• PROBLEM
Below are records; work out how many of their lines hold the string "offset" and give that number alone.

● ● ● ● ● ● ●

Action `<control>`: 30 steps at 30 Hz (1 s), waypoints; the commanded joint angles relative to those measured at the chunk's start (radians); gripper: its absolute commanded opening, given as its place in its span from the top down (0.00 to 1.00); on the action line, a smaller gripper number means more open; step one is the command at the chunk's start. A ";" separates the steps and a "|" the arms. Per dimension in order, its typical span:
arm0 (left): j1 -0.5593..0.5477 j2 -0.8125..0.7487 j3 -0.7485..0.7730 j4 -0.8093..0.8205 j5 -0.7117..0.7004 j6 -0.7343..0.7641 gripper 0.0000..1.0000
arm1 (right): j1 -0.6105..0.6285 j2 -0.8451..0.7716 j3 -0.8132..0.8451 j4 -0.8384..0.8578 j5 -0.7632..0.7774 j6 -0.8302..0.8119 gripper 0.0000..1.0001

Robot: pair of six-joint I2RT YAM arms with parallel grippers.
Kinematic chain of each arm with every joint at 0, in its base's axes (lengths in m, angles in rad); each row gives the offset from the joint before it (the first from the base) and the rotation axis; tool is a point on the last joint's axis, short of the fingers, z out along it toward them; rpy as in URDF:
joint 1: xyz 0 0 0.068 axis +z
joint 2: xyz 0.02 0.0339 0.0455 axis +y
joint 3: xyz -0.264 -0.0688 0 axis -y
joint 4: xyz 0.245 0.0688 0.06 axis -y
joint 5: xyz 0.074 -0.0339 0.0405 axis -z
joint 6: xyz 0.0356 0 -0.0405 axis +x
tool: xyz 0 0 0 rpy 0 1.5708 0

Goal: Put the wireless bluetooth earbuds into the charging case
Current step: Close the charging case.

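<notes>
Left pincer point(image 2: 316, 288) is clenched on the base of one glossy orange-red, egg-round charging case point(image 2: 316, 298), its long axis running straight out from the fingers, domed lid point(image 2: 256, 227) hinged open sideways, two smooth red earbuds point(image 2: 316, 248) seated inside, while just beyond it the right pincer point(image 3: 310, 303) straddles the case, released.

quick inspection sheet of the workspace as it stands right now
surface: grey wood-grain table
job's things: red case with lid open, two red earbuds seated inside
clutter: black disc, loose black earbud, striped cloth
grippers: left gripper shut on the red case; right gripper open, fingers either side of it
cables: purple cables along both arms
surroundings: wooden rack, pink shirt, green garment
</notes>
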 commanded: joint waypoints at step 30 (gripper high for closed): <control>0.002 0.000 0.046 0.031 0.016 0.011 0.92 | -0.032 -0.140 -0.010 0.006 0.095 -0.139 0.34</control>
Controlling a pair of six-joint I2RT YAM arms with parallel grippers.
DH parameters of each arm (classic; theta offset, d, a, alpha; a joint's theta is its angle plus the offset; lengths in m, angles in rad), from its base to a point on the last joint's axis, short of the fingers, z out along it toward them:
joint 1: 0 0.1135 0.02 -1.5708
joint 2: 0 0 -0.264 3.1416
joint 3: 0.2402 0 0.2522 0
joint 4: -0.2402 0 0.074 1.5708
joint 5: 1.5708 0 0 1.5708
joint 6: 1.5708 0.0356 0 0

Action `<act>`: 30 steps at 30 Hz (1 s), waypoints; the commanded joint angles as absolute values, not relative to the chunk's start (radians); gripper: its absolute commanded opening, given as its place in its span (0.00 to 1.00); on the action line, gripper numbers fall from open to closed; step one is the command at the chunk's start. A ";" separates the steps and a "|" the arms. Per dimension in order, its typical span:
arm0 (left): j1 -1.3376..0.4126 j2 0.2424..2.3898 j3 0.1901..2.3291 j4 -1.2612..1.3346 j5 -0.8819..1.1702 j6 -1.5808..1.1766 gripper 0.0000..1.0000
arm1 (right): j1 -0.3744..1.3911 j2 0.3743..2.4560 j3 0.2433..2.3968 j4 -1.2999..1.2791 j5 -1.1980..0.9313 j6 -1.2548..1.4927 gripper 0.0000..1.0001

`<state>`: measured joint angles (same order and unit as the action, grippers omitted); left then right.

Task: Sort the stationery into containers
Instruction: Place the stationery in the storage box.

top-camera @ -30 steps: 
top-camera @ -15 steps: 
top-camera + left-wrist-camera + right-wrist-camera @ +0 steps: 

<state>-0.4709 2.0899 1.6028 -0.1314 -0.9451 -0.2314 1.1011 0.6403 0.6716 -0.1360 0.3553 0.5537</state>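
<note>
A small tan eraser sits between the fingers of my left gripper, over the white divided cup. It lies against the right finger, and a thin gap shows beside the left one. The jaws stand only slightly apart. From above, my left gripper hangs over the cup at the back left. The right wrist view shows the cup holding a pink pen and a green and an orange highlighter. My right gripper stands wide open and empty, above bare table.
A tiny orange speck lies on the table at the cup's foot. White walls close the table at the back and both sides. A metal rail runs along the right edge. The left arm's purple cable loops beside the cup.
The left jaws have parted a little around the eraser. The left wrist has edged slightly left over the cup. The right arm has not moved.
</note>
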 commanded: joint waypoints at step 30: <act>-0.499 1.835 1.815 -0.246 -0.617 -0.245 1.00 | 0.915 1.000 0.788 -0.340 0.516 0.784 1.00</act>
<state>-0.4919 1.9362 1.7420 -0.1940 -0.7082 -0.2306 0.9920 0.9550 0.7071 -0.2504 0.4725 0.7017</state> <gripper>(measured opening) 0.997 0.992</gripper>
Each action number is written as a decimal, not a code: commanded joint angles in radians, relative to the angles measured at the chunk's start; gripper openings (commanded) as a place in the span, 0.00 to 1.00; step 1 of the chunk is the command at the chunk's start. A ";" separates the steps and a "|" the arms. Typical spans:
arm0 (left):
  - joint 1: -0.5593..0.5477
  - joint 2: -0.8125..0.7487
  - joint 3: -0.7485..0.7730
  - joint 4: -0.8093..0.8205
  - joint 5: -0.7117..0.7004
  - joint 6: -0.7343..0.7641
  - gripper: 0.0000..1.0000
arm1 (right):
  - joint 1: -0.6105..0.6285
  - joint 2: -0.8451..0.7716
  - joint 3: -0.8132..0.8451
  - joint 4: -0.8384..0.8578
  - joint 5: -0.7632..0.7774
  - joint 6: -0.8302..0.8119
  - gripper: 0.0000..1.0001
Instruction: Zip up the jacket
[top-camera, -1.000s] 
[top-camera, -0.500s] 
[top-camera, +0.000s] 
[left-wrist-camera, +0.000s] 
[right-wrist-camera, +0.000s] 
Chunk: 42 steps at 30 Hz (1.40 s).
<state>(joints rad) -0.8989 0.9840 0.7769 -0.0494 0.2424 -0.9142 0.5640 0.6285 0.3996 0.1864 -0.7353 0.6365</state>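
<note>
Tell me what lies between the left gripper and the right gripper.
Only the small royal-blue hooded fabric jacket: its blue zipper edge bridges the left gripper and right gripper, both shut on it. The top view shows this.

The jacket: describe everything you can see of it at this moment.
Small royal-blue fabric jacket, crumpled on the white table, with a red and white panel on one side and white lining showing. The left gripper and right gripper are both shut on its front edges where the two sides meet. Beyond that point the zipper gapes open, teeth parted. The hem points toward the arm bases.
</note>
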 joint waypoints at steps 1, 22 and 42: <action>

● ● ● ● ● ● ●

• RESULT FOR THIS EXERCISE
2